You Will Not Hurt This Child Anymore
My mother beat me, my sister and my brother on a regular basis. She would scream that she wished she never had us. Once she and I were home alone and the next thing I knew I was literally running for my life. I remember her trying to throw an orange at me and as I was running I saw the orange splat against the wall. Finally my grandmother came through door and I remember running toward her. I was crouched in the corner of my bedroom when my mother came into apologize but all I could think of was that she was going to hurt me again. Our beatings were severe, painful and we always wondered what we did to make her beat us so badly. My brother went to school with hand marks on his face from when she used to slap him. My mother made me strip down to nothing before she beat me. We were beat with belt buckles, ironing cords and tree branches. She would push us down because she thought we walked too closely behind her.
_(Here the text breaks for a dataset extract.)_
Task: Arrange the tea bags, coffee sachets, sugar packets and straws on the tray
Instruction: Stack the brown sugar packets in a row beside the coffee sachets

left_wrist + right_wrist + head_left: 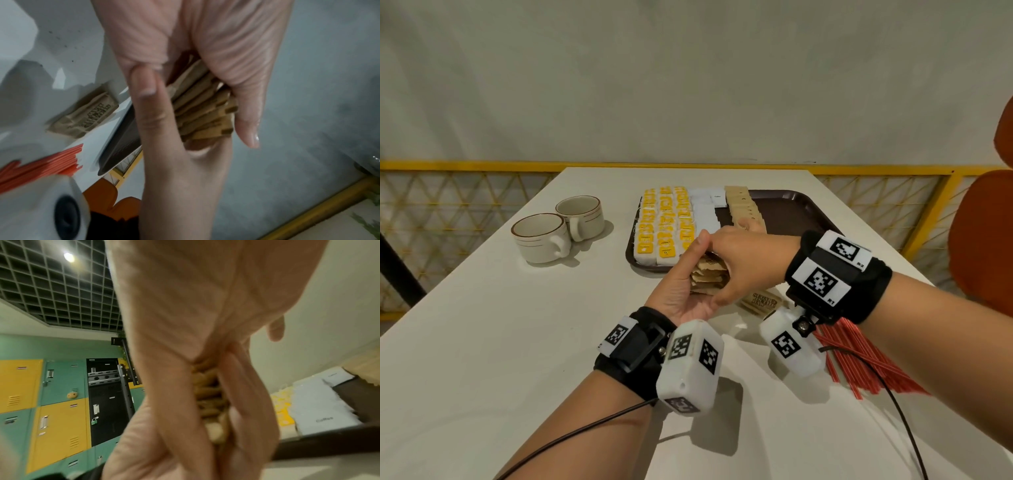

I had a pretty bad experience as a child but, with many sessions of counseling, I have overcome it. I’ve been in the legal field for over 15 years and am currently studying to get into law school. I have a daughter of my own and still to this day, I cannot put my mind around how my mother could do those things to us. I do have contact with her because she apologized when we were older but a part of me hates her. I sometimes imagine going back in time, at a moment when my mother is beating me, and holding her arm back and telling her, “You will not hurt this child anymore”. I guess it’s my way of handling what happened to me, which I still have a hard time with to this day.